Он взглянул на Коленшо; тот сидел притихший. Оживился лишь, когда Оливеро узнал его, и то эта неожиданная встреча его скорее позабавила, чем изумила. Если бы сегодня случай не свел их вместе, то Коленшо, скорее всего, и не вспомнил бы о тех давних событиях. А для Оливеро они значили слишком много: они на годы вперед определили развитие его личности, глубоко отложившись в памяти. Коленшо же начисто забыл о молодом учителе, который два года подряд бился с семью-восьмью трудными подростками. В его голове остался лишь смутный образ: высокая фигура, бледное лицо, прямые темные волосы, спадавшие на лоб. Школу он помнил плохо, — вроде был там круглый стол, за которым сидели ученики, была черная мраморная каминная полка, перед камином — кресло учителя. Каждое утро Оливеро садился в это кресло и начинал учить — учить читать, писать, считать. Здание школы стоит до сих пор (к слову сказать, в архитектурном отношений безобразная постройка городского типа, совершенно выпадающая из деревенского пейзажа), только в классной комнате теперь располагается адвокатская контора мистера Кавердейла, а второй этаж занимает Клуб Консерваторов. В отличие от остальных домов, школа пряталась в глубине двора, за небольшим садиком. Но деревья давно спилили, участок замостили брусчаткой, так что единственным ярким пятном во всей этой картине оказалась медная табличка с именем мистера Кавердейла. Выходит, не вписался жесткий урбанистический квадрат в прелестную живописную деревушку, и она выпихнула его на зады: пусть себе догнивает.

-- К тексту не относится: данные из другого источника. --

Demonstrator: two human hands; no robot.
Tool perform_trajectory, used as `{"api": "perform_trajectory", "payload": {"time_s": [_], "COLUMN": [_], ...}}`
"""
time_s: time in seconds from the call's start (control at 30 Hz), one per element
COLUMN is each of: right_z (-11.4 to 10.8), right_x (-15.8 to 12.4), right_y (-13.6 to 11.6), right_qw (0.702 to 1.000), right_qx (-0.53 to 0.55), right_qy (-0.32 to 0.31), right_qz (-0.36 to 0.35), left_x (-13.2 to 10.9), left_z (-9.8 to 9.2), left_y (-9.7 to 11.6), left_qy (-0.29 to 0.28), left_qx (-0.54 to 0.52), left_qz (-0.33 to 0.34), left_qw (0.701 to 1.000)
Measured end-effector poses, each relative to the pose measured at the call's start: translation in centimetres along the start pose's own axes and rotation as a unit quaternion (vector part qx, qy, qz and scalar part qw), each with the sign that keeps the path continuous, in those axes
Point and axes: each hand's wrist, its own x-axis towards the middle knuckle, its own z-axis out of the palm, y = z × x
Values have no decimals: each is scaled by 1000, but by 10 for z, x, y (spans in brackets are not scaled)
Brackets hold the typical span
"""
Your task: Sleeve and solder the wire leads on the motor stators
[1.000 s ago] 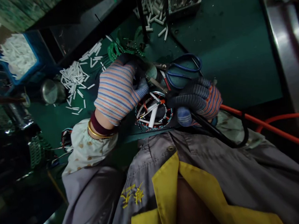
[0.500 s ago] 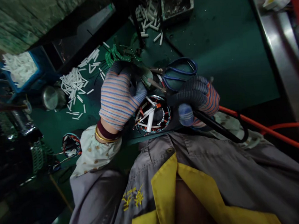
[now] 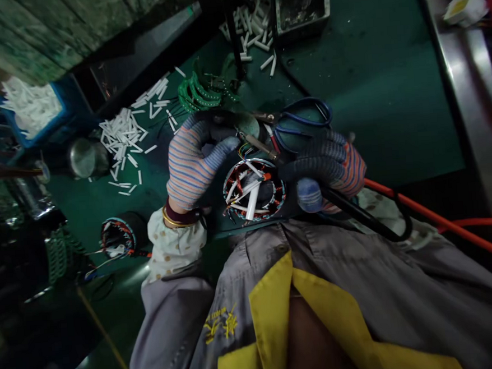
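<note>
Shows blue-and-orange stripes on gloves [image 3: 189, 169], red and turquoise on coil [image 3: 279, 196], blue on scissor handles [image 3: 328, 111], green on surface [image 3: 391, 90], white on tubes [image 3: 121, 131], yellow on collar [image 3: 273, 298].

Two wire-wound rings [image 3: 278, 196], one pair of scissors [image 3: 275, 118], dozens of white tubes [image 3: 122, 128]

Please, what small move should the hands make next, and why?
I would perhaps ease the slim tool slightly toward the thin coloured wires: the right hand grips it, its tip is near them, and the left hand is close by.
</note>
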Motion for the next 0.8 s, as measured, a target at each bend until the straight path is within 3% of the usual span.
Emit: {"api": "perform_trajectory", "payload": {"time_s": [0.03, 0.13, 0.2, 0.43, 0.57, 0.8], "right_z": [-3, -10, -12, -7, 2, -3], "right_x": [4, 21, 28, 16, -1, 1], "right_y": [-4, -15, -19, -14, -4, 2], "right_qw": [1000, 982, 974, 987, 996, 984], "right_qx": [-2, 26, 37, 24, 5, 59], "right_qy": [19, 164, 194, 142, 82, 130], "right_qz": [-13, -94, -109, -77, -33, -104], "left_x": [-2, -3, 3, 28, 28, 11], "left_z": [3, 2, -5, -19, -16, -21], "left_y": [1, 4, 7, 26, 27, 7], "left_qy": [13, 19, 3, -66, -73, -33], "left_qx": [-1, 20, 55, 162, 139, 74], "left_qz": [10, 32, 34, 8, -18, 66], "left_qw": [1000, 999, 998, 985, 987, 995]}}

Школу в конце концов закрыли, учитель уехал; спустя несколько лет умер отец-мельник, — до воспоминаний ли было? Игрушечный паровоз он помнил, а вот как его сломал, не помнил вовсе, и уж, конечно, не проводил никакой связи между сломанной игрушкой и внезапным отъездом учителя.
Оливеро продолжал:
— Мелочь, кажется, а ниточка оборвалась. Матери не было в живых, отца я не любил. Связывать свою жизнь с сельской школой я не собирался — не чувствовал к этому роду занятий ни физической, ни душевной склонности. Я мечтал стать поэтом, но стихи получались мрачные, темные, и издатели отказывались их печатать. Я чувствовал бессилие и безысходность оттого, что ничего не происходит, и я вынужден бездействовать. Я вяло сопротивлялся вашим невежеству и глупости, — я имею в виду тебя и твоих товарищей, — но поскольку в знание я не верил, то хотел только одного: чтоб вы оставались в том же невинном и участливом состоянии, в каком пребывали всегда. Со стороны это воспринималось как неуместное попустительство, и родители стали забирать детей из школы. Наконец, осталась лишь небольшая горстка учеников, их родители не придавали образованию никакого значения, им просто нужно было занять детей на несколько часов в день, чтобы те не болтались у них под ногами. Некоторых из ребятишек я искренне любил: они были милые симпатичные увальни, эдакие телята или жеребята — длинноногие, угловатые, нескладные. Совершенно безобидные, — во всяком случае, мне так казалось до того самого дня, пока я не увидел в твоих руках свой паровозик с лопнувшей пружиной. Это был конец. Я все бросил и уехал.